Hace varios años un escritor británico, Alan Bennett, publicó una novela divertida y a la vez con un mensaje de fondo. Se titula Una lectora nada común y la protagonista es la reina de Inglaterra, Isabel II. Una mujer ocupadísima, sobre todo en ser reina, y ocupadísima también en los muchos asuntos familiares que de vez en cuando saltan a la prensa. Pero un día —en la novela—, paseando por los jardines del palacio de Buckingham, se le escapan sus perros y, siguiéndolos, llega hasta las puertas de las cocinas del palacio y ve salir a uno de los pinches. El chico se acerca a un autobús aparcado junto a la verja, que es una biblioteca circulante, para devolver una novela y sacar otra, y la reina le pregunta qué hace. Es el principio de la pasión lectora de una reina que hasta entonces, con una vida tan ocupada, nunca había encontrado tiempo para leer y que, guiada por el pinche, ya no podrá abandonar el placer de la lectura ni cuando viaje en carroza para presidir actos oficiales… (Hay situaciones muy divertidas). Ella, a pesar de su apretadísima agenda, logra encontrar sus momentos para leer.

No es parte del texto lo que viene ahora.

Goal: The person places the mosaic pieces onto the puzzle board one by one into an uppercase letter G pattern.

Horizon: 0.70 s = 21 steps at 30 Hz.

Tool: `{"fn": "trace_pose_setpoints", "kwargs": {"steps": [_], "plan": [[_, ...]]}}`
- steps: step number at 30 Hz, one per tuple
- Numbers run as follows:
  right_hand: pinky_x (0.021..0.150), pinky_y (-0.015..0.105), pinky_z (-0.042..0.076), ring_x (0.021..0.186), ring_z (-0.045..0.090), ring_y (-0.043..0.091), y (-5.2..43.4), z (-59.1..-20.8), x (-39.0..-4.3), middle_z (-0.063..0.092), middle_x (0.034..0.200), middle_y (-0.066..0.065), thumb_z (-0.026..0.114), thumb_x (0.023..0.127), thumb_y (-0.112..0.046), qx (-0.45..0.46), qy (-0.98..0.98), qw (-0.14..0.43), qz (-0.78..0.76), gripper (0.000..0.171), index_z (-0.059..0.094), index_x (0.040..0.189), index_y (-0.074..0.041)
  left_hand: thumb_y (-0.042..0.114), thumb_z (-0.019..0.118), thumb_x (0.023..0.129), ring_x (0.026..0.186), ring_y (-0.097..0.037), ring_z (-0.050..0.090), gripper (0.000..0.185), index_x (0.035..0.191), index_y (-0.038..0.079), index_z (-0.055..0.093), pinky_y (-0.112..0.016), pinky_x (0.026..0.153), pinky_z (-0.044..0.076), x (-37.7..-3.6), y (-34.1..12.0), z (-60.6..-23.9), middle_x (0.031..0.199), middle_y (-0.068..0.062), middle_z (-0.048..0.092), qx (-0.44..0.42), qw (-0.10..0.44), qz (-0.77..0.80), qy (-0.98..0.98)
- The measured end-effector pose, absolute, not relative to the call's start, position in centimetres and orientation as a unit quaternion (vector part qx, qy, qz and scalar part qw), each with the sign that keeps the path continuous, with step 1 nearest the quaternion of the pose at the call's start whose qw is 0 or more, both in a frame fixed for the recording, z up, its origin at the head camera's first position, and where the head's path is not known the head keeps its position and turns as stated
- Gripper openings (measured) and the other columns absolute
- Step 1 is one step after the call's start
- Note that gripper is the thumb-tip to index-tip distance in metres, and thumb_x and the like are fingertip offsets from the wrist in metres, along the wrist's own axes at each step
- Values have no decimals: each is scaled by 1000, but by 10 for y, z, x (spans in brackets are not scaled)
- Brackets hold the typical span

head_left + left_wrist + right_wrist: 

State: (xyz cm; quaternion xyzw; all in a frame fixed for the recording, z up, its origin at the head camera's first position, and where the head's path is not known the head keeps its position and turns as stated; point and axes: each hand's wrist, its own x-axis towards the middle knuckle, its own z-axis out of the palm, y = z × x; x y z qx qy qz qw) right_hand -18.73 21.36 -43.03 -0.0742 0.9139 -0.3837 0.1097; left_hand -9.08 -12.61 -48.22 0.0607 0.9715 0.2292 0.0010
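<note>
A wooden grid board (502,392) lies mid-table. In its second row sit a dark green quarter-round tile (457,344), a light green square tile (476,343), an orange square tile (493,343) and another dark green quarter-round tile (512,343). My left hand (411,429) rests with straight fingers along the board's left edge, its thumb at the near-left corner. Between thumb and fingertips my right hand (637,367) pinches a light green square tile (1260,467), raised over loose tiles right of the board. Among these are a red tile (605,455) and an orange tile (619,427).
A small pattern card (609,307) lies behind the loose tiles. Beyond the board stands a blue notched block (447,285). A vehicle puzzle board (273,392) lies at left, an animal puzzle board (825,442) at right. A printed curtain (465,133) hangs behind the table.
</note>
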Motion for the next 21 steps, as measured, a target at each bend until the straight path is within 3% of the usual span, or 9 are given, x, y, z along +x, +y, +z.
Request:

Alguien objetará: «Ella tuvo la suerte de encontrarse con aquel pinche de cocina… Yo no sabría por dónde empezar». Y, sin embargo, eso es lo importante: empezar. Después vienen el asentimiento o el rechazo, el gusto por una obra y el desagrado ante otra…
Y un poco después, la necesidad de explicarse a uno mismo los porqués del placer que le produce un libro y del rechazo que le provoca otro… en el que quizá una trama interesante está sustentada por personajes poco creíbles, o una historia intrascendente deja de serlo por la fuerza con que el autor ha logrado crear la personalidad del protagonista, o…

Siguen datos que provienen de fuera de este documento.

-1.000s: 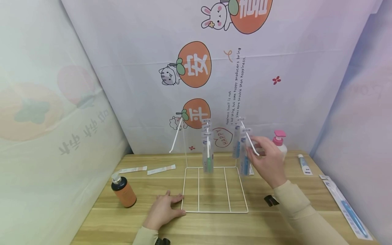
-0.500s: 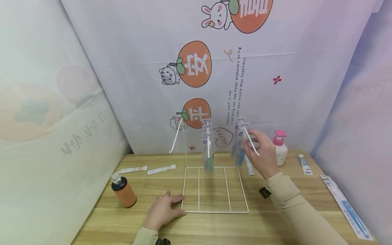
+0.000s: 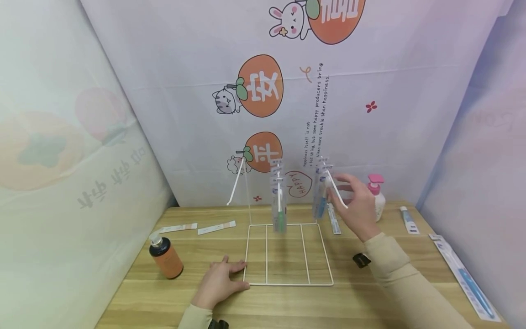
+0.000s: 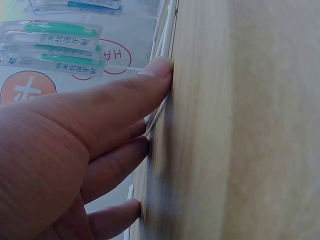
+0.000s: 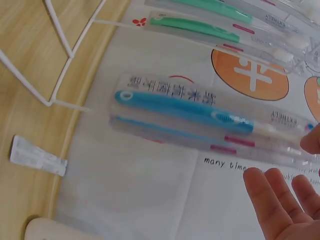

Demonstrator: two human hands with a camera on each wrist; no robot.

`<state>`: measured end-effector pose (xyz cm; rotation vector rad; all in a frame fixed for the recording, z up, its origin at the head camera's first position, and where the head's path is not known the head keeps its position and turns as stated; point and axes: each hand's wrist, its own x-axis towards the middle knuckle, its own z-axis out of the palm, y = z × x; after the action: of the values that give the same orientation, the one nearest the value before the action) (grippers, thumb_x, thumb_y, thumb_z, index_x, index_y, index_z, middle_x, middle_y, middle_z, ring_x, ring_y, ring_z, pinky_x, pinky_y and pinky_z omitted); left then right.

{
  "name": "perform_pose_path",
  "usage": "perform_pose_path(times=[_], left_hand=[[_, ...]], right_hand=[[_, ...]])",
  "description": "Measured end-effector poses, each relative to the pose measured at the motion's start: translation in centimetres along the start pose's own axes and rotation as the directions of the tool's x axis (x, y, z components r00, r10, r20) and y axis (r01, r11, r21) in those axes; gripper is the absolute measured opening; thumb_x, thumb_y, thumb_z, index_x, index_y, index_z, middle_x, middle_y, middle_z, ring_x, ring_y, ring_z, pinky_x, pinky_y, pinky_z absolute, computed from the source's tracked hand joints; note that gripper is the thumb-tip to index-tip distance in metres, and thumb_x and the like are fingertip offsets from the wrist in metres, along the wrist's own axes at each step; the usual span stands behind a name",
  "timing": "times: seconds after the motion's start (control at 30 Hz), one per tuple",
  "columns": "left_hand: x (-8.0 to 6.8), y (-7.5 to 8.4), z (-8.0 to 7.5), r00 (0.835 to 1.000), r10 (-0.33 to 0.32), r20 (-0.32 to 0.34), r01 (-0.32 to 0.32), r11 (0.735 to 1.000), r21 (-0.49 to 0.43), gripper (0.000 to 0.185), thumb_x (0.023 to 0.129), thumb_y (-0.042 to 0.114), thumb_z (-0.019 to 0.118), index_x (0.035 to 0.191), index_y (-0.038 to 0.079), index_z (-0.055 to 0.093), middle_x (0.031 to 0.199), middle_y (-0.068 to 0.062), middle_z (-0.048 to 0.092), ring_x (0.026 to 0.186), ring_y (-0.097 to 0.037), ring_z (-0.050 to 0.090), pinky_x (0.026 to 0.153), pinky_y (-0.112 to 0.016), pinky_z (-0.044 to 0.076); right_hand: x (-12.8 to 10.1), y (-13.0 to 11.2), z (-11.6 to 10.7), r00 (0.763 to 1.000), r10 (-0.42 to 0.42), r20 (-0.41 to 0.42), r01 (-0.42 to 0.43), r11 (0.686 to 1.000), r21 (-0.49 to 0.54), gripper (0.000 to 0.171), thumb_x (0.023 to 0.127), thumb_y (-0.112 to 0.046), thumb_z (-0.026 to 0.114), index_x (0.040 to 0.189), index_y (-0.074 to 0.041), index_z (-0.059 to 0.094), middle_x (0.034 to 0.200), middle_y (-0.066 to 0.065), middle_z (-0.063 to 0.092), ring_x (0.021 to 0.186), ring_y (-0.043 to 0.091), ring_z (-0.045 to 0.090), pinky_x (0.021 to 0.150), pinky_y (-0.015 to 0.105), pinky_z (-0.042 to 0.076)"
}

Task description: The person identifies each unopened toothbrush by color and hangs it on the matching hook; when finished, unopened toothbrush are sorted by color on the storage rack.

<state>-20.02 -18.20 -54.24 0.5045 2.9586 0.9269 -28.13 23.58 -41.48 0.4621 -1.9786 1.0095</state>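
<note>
Head | right hand [image 3: 356, 208] apparently released blue toothbrush pack [image 3: 321, 201] | left hand [image 3: 219, 281] unmoved

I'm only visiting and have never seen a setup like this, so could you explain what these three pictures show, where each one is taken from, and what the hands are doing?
There is no machine here: a person works with bare hands and wears three cameras. The wide picture comes from the head, looking down at a wooden table. The other two come from cameras on the wrists, so they look tilted and very close.

On the table stands a white wire rack with hooks. Packaged toothbrushes hang from them: green ones in the middle, blue ones to the right.

The left hand lies flat on the table, fingertips against the rack's base. The right hand is raised by the blue packs, fingers open, gripping nothing.

Around them: an orange pump bottle, a pink-topped pump bottle, a small tube and another packaged toothbrush lying flat.
</note>
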Motion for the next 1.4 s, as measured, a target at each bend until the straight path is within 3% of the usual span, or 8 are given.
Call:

Y otro poco después, o quizá al mismo tiempo, surge el deseo de compartir lo leído, de intercambiar opiniones sobre este libro y sobre el otro, sobre valores literarios tan discutidos como la verosimilitud o la originalidad…, sobre la historia y sobre la ficción, sobre la belleza del lenguaje o de las descripciones, sobre la viveza de los diálogos, sobre el interés de la trama o sobre el desenlace… Y todo en un torbellino, paradójicamente sereno y enriquecedor, que identifica, inequívocamente, al espíritu lector, que quizá se sentirá tentado a decir, como Borges, que se enorgullece más de los libros que ha leído que de los que ha escrito.